Well, I immediately began to investigate this Dr. John H. Watson. I searched Sherlock's list of known associates. The list is, as you may guess, incredibly small. Many of these persons have...arrangements with me to provide information about his actions and whereabouts. There was no Dr. Watson on the list.
I recognized Dr. Watson's previous address. It was military housing. A search of the military database brought up five Dr. John Watson's in the London area. Three were deceased. One Dr. John C. Watson was in the navy. The other, a Dr. John H. Watson, was formerly a captain in her majesty's army, retired with an honorable discharge. I called my secretary Phillipa, and I had all of the reports on Dr. Watson on my desk within the hour.
I flipped through the files rapidly. "Trained at Barts, graduated with distinction, very nice. Joined her majesty's army, wounded in action in Afghanistan, medical discharge, psychiatric counseling. Interesting. Why would Sherlock choose such a man as a flatmate? God knows he has no great love of government service or those who choose it. This man seems to be a straight arrow. A Queen's man. The sort of man that I would have chosen to watch over Sherlock, and he would have tossed him out on his ear. A soldier no less. What could have possibly convinced Sherlock to choose a soldier as a flatmate?"
Flipping through the military file again. I noticed that his discharge papers listed the return of all supplies including a gun.
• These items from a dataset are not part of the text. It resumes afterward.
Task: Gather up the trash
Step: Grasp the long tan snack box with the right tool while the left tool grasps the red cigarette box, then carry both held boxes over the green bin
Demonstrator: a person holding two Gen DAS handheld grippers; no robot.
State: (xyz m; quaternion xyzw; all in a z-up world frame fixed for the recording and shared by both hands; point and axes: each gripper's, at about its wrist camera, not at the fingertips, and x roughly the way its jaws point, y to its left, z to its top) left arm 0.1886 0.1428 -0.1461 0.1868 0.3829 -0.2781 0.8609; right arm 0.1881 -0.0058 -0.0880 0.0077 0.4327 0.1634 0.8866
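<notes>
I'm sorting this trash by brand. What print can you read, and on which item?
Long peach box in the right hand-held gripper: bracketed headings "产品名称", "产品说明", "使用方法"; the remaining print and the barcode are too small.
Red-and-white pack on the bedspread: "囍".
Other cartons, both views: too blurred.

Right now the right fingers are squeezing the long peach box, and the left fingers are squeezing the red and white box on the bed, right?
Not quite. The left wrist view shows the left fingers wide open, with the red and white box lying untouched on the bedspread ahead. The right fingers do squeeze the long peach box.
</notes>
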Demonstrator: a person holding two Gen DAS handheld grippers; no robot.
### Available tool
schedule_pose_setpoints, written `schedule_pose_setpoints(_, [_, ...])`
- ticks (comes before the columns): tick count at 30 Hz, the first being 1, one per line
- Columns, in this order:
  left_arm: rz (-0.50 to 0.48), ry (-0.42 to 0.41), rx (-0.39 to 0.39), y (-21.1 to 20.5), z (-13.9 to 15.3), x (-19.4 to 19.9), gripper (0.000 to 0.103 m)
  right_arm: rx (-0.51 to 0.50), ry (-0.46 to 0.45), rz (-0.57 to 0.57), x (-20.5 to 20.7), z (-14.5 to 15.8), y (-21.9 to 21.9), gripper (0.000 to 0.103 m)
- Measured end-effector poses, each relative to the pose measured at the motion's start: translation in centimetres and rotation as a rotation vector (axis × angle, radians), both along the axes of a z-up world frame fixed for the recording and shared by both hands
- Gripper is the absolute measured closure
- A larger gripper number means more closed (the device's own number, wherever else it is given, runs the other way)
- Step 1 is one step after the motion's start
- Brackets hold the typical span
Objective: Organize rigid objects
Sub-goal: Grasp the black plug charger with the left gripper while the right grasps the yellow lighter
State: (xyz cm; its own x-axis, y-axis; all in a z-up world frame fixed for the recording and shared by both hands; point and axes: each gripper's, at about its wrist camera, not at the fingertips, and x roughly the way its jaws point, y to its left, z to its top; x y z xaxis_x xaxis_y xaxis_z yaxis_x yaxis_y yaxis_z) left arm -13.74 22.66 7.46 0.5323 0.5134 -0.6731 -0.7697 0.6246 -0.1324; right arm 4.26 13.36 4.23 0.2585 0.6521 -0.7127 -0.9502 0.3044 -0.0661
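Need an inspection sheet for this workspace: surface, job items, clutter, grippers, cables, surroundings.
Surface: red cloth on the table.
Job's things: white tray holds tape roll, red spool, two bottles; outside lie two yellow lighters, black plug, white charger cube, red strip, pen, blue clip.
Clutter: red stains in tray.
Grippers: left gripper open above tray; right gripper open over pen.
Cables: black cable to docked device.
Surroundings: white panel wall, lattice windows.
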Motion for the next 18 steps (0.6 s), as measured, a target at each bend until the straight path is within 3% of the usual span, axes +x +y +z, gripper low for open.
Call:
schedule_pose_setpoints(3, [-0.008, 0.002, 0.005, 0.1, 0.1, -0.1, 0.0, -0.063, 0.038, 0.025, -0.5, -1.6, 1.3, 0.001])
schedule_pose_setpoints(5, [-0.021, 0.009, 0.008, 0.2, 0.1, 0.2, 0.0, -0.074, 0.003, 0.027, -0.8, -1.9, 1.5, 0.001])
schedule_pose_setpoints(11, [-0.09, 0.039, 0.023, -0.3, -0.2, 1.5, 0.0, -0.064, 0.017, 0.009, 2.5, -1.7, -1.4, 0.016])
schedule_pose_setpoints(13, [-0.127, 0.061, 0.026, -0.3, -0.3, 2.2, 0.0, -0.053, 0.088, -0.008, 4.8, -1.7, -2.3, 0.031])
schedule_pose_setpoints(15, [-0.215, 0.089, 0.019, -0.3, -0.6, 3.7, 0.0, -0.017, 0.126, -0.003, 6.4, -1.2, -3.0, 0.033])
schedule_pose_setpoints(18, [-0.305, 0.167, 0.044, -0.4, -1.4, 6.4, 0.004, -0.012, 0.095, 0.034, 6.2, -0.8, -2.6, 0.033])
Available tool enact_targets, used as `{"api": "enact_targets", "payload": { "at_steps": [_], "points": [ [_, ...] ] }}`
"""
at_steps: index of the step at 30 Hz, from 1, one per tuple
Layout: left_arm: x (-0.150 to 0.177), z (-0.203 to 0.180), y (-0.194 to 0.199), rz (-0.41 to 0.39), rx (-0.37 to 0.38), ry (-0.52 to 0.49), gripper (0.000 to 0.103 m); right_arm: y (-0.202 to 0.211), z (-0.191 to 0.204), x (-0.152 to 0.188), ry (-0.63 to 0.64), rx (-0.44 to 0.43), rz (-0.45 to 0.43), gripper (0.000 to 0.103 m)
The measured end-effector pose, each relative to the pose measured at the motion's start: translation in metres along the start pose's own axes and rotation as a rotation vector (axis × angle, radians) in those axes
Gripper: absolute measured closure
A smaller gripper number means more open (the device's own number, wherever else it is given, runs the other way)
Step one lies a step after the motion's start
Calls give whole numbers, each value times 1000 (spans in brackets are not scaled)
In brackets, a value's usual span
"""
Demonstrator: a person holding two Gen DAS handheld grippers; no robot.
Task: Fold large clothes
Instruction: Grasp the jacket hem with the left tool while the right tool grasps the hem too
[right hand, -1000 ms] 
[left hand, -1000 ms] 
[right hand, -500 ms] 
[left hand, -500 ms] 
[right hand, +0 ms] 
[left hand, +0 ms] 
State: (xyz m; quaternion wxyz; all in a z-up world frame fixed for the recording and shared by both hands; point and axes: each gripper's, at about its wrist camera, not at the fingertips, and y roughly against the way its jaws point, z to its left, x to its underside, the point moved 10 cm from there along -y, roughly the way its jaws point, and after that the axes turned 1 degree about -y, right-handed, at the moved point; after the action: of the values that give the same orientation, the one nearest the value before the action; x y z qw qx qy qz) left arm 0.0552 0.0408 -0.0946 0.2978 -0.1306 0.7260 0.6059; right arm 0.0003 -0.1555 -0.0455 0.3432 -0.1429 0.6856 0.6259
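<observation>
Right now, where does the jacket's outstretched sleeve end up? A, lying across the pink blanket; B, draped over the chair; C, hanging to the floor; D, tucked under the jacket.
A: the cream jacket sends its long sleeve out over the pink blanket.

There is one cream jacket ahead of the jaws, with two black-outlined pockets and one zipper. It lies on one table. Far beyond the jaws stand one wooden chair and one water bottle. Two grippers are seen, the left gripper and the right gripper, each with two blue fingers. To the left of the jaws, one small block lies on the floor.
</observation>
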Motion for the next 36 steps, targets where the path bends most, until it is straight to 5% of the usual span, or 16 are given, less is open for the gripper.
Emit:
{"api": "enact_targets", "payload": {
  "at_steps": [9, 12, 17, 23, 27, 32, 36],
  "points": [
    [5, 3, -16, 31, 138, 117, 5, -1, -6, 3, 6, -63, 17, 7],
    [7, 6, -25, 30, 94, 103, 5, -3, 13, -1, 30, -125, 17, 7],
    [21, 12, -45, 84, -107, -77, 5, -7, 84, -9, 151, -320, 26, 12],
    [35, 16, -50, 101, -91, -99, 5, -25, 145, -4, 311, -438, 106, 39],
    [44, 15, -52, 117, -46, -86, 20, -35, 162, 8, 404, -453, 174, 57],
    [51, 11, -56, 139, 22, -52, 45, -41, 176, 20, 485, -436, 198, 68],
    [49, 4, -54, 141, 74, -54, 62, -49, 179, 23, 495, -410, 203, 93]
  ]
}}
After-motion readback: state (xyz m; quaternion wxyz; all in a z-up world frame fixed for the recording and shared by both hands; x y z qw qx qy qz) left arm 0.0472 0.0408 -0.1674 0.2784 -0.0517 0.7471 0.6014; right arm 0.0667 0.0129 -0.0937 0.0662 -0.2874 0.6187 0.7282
However, the gun returned had a different serial number than the one issued.
"How had no one noticed that?"
His psychiatric record was most interesting. The hand was firm and quick, a woman's. The latest record, dated the previous day, read:
He has trust issues. Doesn't seem the type to make friends easily.
"So he has at least one thing in common with Sherlock."
Will not open up about his experiences in the war. Medical examination shows that he should not feel pain in his leg, but he has a psychosomatic limp brought on by the trauma of his military experience. Diagnosis PTSD.
"Curiouser and curiouser."
Have recommended he start a blog to record his experiences, but he resists. He isolates himself, and represses his anger. For these reasons I have put him on watch. Unless he learns to open up and trust someone, he could turn on others, or even commit suicide. Recommend continued counseling until further notice.
"Interesting. So my brother has chosen to move in with an armed, homicidal, repressed, angry military doctor. How typical."
I stabbed the intercom.
"Phillipa, get me a couple of cars. I want to have a private meeting. The warehouse should do. And tell Agnes that I need her."